Sia le cellule che i neuroni derivati dalla pelle possono esistere all’interno del sistema ventricolare del cervello. I ventricoli sono pieni di liquido cerebrospinale (CSF), che nutre il tessuto neurale e rimuove i rifiuti metabolici. Le cellule epiteliali rivestono queste cavità, dotate di ciglia che aiutano a far circolare il liquido cerebrospinale in tutto il sistema nervoso centrale.
La comunicazione è fondamentale sia per le funzioni cutanee che neurali. Nel derma, le ghiandole endocrine – gruppi di cellule epiteliali – rilasciano ormoni che regolano i processi fisiologici. I neuroni, nel frattempo, trasmettono segnali tramite neurotrasmettitori, orchestrando tutto, dal controllo motorio alla cognizione.

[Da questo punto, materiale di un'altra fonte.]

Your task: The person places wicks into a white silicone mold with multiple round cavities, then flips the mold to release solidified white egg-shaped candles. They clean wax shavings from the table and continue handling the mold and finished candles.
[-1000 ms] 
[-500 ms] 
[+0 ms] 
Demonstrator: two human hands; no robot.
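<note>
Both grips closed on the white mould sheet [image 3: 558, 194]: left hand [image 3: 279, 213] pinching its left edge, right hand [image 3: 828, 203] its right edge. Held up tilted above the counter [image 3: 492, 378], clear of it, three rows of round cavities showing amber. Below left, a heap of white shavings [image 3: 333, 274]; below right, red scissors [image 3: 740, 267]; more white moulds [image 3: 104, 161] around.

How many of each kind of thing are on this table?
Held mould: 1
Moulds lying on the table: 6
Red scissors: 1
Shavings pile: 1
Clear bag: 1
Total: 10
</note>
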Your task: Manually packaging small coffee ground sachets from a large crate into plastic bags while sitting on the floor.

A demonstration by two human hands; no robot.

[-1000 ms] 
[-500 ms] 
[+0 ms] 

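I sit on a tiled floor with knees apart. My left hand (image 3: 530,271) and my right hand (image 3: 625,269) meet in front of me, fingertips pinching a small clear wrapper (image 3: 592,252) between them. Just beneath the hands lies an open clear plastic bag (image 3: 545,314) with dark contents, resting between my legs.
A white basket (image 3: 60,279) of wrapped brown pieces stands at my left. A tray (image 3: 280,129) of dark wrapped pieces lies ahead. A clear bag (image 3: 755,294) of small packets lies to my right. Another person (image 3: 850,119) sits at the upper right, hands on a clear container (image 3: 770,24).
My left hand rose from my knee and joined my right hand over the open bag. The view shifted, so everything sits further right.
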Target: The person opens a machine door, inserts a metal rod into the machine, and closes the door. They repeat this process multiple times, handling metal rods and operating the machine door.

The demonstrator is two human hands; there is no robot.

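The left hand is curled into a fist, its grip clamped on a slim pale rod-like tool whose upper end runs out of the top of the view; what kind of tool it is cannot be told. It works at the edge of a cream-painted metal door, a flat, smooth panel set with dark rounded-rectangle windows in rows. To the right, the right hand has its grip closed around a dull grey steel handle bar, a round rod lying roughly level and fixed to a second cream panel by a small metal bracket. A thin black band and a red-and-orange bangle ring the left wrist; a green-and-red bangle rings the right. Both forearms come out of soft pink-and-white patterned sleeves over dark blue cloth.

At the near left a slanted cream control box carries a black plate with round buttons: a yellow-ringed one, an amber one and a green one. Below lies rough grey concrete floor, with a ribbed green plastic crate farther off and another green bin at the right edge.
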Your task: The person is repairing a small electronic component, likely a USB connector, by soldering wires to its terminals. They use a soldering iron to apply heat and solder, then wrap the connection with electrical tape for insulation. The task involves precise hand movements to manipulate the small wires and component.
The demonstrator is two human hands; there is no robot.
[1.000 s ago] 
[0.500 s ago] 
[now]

Questo messaggio chimico sottolinea il ruolo fondamentale di entrambi i tipi di cellule nel coordinare funzioni corporee complesse.
La capacità di riprogrammare le cellule della pelle in neuroni funzionali apre le porte a terapie personalizzate per condizioni come il morbo di Parkinson e la malattia di Huntington. Poiché questi neuroni riderivati provengono dalle cellule dello stesso paziente, il rischio di rigetto immunitario è notevolmente ridotto, posizionando la tecnologia iPSC all'avanguardia nella neuroterapia di prossima generazione.